The cast of four is exemplary. Hamilton plays Mama as proud, secretive, and invasive: In a late scene, when she recites a moment from Shakespeare’s Richard III, she reveals an intense pain and a knack for performing outside the kitchen. Ruff relays Lillian’s frustration with not being able to please her mother, control her daughter, or manage her own unraveling life. Every time the phone rings, Ruff gives a glance of pure terror that can be felt by the audience. Hamilton and Ruff’s onstage chemistry works to great effect. In one scene when Mama and Lillian confront each other, both actors start laughing, and it’s unclear whether the characters are meant to be giggling or if the Hamilton and Ruff have broken character. Either way, it works and should be kept in the scene.
That raw sense of uncontrolled laughter lifts the other characters up from the argument. Ashanti is bratty and rebellious as Lillian’s much younger sister and has a great camaraderie with Miller. Despite being aunt and niece, because the two are around the same age, they interact like sisters. Miller whines, needles, and defiantly whips up trouble as the youngest member. When reciting her Shakespearean lines in the kitchen to prep for her audition, she captures the rote nature of children reading lines they can’t comprehend or honestly feel.
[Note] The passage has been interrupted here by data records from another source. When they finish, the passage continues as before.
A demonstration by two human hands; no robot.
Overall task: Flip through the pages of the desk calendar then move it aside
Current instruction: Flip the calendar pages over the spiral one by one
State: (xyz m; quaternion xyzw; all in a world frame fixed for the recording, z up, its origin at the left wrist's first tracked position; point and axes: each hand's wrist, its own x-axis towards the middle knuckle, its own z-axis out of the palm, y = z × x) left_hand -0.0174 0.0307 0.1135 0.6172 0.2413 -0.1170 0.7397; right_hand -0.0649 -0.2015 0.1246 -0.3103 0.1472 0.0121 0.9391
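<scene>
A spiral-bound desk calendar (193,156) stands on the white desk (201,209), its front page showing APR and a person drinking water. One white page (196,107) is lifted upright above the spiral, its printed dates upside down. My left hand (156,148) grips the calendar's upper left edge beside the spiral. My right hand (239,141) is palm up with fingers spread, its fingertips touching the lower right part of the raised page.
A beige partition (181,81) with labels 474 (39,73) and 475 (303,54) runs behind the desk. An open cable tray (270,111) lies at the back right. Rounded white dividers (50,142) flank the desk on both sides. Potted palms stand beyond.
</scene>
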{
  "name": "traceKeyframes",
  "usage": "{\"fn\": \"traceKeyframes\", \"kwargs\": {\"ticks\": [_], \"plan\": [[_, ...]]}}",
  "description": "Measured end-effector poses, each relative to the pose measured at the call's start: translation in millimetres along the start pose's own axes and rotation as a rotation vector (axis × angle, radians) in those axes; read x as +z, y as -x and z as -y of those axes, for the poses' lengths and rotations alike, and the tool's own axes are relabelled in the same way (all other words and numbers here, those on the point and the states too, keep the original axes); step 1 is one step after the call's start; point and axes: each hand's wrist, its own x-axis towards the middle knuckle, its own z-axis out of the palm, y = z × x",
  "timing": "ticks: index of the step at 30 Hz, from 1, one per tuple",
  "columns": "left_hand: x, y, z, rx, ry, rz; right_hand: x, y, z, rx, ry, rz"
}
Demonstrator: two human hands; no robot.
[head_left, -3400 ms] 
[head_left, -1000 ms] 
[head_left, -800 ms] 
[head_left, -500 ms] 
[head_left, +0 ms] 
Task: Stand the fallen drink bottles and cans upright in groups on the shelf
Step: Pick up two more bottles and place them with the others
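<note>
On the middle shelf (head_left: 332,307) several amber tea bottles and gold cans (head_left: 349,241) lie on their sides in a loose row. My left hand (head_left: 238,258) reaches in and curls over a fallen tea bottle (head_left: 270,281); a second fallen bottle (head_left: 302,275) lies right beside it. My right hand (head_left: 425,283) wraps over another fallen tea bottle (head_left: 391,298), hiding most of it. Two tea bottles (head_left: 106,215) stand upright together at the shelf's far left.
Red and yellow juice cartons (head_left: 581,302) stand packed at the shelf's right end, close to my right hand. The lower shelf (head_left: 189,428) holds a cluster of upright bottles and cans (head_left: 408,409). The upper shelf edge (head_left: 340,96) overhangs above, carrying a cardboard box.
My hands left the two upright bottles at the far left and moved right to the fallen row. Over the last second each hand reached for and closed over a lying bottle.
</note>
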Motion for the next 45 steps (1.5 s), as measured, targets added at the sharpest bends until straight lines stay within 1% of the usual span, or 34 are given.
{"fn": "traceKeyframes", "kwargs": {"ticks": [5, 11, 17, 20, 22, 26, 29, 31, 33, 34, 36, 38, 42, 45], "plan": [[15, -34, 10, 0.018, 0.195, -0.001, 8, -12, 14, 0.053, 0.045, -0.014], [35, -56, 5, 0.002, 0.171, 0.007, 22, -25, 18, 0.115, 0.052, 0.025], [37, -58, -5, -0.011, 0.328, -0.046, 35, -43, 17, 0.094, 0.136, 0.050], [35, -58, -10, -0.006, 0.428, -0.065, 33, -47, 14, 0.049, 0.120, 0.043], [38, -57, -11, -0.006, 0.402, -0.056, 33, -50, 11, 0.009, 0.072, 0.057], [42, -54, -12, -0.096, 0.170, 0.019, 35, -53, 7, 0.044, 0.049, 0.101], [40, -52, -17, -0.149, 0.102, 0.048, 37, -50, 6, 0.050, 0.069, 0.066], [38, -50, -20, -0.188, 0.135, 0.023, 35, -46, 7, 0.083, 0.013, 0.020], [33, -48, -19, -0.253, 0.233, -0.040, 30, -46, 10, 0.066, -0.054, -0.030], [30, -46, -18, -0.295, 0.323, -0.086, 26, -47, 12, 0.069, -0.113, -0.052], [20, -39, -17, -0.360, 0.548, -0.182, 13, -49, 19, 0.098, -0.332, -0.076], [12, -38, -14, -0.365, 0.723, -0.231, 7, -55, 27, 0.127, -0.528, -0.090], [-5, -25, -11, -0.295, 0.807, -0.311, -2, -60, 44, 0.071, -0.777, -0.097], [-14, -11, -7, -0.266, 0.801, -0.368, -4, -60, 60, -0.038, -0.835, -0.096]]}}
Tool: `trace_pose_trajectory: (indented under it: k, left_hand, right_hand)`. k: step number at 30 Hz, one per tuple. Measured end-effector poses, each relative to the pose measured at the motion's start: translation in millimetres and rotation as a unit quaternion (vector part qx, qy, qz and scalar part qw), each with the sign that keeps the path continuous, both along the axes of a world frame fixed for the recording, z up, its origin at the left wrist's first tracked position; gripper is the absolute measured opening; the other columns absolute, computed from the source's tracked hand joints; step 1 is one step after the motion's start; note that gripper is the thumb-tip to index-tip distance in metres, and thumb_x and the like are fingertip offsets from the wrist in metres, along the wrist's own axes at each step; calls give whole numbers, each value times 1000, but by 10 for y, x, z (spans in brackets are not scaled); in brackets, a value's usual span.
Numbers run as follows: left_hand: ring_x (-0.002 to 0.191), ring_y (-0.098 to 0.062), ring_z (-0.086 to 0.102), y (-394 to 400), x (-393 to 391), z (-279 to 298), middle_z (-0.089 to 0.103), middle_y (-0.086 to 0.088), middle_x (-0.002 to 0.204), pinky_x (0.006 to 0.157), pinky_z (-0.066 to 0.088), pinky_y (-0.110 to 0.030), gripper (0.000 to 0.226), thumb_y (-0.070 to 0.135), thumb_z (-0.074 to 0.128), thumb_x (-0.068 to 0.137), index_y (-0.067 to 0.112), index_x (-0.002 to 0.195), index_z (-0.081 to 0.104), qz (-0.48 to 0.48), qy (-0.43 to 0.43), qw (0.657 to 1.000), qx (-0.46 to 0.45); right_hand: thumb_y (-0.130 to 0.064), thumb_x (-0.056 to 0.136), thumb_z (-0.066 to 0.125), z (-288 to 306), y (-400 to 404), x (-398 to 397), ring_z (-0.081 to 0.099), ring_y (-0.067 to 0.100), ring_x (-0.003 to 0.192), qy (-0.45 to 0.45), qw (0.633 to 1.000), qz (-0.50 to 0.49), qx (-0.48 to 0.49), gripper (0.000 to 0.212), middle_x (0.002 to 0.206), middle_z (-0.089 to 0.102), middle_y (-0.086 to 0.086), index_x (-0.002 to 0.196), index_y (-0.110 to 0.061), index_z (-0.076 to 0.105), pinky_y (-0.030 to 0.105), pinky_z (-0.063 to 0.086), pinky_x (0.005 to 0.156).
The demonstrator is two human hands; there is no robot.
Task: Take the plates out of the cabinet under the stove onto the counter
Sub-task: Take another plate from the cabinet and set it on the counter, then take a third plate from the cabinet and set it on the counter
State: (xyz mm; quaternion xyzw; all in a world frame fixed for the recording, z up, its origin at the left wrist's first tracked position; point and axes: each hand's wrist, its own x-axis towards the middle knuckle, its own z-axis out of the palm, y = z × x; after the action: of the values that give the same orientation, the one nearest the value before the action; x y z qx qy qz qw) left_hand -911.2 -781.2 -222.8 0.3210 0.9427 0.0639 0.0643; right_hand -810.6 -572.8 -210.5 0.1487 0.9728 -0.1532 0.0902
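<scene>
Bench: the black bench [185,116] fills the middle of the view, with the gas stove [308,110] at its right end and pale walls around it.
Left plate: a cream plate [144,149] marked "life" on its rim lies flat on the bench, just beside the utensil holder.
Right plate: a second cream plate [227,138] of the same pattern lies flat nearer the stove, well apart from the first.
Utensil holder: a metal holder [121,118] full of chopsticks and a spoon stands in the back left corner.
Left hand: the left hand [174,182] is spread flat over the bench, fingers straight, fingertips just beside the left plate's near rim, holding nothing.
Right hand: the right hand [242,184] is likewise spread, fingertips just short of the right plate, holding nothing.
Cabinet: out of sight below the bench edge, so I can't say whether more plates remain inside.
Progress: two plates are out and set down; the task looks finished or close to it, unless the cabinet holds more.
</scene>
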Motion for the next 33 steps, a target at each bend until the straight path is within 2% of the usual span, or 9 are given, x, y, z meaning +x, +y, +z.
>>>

Director Thomas gives the actors free rein to bond on the stage. The set by Tanya Orellana captures the stains and clutter found in a room occupied but not updated for several generations. Samantha C. Jones clothes the actors in head coverings, sleeping shirts, and shorts that reveals these women trapped in routines, barely rolling out of bed to accomplish the day’s chores. Elton Bradman’s sound design vividly portrays the world encroaching on these women’s already precarious lives. Though the plot is familiar, Stew feels intimate — with recognizable quarrels and moments of love. All this makes for a play infused with a savory flavor that is as personal as it is universal.